In the listing below, count each line that contains "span". The reply is that count and nothing else.

===== Given material

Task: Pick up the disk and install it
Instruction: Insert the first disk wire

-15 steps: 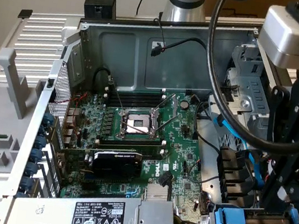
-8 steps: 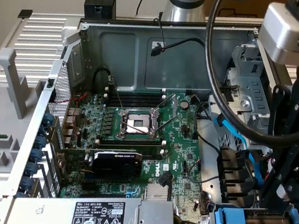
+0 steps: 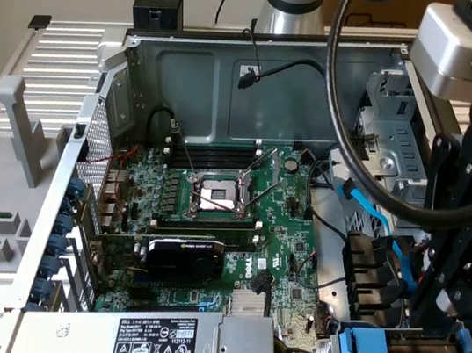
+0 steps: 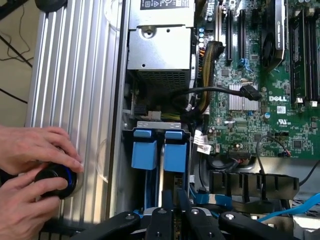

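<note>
Disk [image 4: 175, 155]: upright in drive bay [image 4: 150, 125], directly under the gripper.
Gripper [image 4: 174, 201]: narrow, pinching its edge.
Hands [image 4: 30, 170]: on black knob [image 4: 52, 181], well apart.

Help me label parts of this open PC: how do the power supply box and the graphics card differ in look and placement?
The power supply box is bare silver metal with a black-and-white warning label; the graphics card is black. The box lies along one edge of the case, while the card stands on the green motherboard. The box looks bulkier. Both sit inside the open case.
</note>
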Robot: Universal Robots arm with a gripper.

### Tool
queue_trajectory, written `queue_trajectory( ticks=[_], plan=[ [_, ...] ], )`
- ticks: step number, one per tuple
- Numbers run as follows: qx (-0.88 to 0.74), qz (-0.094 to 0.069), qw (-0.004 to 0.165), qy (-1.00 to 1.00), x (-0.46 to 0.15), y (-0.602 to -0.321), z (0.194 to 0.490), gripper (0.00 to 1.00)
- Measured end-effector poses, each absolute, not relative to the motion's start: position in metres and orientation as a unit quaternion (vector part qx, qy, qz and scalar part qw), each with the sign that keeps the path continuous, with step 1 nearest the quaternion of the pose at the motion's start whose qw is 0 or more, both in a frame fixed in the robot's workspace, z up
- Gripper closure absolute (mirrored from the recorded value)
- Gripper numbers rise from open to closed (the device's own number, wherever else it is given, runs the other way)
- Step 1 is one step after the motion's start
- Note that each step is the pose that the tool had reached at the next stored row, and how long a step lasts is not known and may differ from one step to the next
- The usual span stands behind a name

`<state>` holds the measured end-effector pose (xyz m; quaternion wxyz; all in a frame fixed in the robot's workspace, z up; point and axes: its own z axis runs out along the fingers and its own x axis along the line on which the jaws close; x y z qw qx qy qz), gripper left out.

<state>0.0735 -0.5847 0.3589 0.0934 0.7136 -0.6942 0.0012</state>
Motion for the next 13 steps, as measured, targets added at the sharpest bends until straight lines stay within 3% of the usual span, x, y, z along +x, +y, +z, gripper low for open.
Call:
queue_trajectory(
  ticks=[13],
  plan=[
    [0.709, -0.013, 0.086, -0.7, 0.0762, -0.5846, 0.3562, 0.84]
  ],
)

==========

▶ [Task solution]
2